[What you need to do]
For each line of the listing that holds "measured", show the full line.

+---+

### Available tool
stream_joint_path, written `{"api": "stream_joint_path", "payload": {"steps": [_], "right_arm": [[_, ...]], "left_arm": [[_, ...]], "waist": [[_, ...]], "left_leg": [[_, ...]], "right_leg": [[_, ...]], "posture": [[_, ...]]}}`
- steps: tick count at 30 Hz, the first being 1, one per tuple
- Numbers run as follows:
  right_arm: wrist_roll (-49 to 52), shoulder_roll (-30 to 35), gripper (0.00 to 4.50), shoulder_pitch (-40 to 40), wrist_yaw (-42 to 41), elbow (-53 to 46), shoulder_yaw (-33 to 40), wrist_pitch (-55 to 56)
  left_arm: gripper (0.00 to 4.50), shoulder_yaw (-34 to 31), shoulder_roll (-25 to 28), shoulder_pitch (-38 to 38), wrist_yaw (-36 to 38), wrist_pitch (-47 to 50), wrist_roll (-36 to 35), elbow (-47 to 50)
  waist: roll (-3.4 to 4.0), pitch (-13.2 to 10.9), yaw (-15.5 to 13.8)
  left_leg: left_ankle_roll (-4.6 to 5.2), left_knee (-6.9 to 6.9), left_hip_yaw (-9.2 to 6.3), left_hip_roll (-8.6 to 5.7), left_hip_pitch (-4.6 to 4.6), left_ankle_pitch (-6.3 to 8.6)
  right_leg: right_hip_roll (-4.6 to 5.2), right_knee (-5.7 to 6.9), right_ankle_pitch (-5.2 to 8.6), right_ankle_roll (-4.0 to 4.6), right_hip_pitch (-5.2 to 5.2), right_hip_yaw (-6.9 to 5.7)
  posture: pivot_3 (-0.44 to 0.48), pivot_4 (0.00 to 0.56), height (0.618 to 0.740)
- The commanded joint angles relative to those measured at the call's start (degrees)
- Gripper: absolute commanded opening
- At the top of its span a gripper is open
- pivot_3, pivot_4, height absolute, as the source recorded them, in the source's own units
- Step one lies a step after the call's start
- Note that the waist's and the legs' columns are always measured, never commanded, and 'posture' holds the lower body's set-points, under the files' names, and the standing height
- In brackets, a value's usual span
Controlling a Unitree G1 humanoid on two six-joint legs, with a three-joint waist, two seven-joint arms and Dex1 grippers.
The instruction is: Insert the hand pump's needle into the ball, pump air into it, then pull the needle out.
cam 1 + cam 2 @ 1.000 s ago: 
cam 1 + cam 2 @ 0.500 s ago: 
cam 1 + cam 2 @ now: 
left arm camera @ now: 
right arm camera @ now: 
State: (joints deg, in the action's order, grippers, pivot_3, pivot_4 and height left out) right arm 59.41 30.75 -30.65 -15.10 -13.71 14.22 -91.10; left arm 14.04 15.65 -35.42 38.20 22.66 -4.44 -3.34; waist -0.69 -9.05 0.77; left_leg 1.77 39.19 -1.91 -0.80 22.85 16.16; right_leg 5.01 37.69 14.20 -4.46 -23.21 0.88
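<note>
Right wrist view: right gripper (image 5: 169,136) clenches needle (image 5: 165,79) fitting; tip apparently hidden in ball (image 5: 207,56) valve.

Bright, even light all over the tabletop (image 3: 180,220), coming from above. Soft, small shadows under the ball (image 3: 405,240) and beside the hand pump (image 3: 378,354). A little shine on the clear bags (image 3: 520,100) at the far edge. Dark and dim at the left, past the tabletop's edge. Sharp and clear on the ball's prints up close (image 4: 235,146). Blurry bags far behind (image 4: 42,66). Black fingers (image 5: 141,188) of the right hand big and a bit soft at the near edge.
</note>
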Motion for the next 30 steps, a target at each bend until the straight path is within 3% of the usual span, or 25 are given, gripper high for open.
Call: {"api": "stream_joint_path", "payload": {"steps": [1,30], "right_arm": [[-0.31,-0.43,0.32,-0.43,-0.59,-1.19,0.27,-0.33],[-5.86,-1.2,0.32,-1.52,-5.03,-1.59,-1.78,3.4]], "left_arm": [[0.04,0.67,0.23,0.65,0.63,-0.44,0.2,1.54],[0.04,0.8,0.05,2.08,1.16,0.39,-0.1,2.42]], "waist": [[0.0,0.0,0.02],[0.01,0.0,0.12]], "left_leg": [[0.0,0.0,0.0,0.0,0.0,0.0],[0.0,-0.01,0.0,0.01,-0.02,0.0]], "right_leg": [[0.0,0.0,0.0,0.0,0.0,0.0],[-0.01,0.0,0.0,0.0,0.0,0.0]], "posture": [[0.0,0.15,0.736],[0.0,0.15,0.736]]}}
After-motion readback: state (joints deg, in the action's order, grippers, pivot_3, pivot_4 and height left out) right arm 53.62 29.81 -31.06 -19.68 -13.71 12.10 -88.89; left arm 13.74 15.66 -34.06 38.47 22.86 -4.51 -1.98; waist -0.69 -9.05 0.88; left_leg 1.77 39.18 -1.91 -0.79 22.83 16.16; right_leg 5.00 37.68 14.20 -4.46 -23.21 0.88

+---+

[Answer to this problem]
- The commanded joint angles relative to those measured at the call's start (degrees)
- Note that the waist's and the legs' columns are always measured, never commanded, and 'posture' holds the lower body's set-points, under the files' names, and the standing height

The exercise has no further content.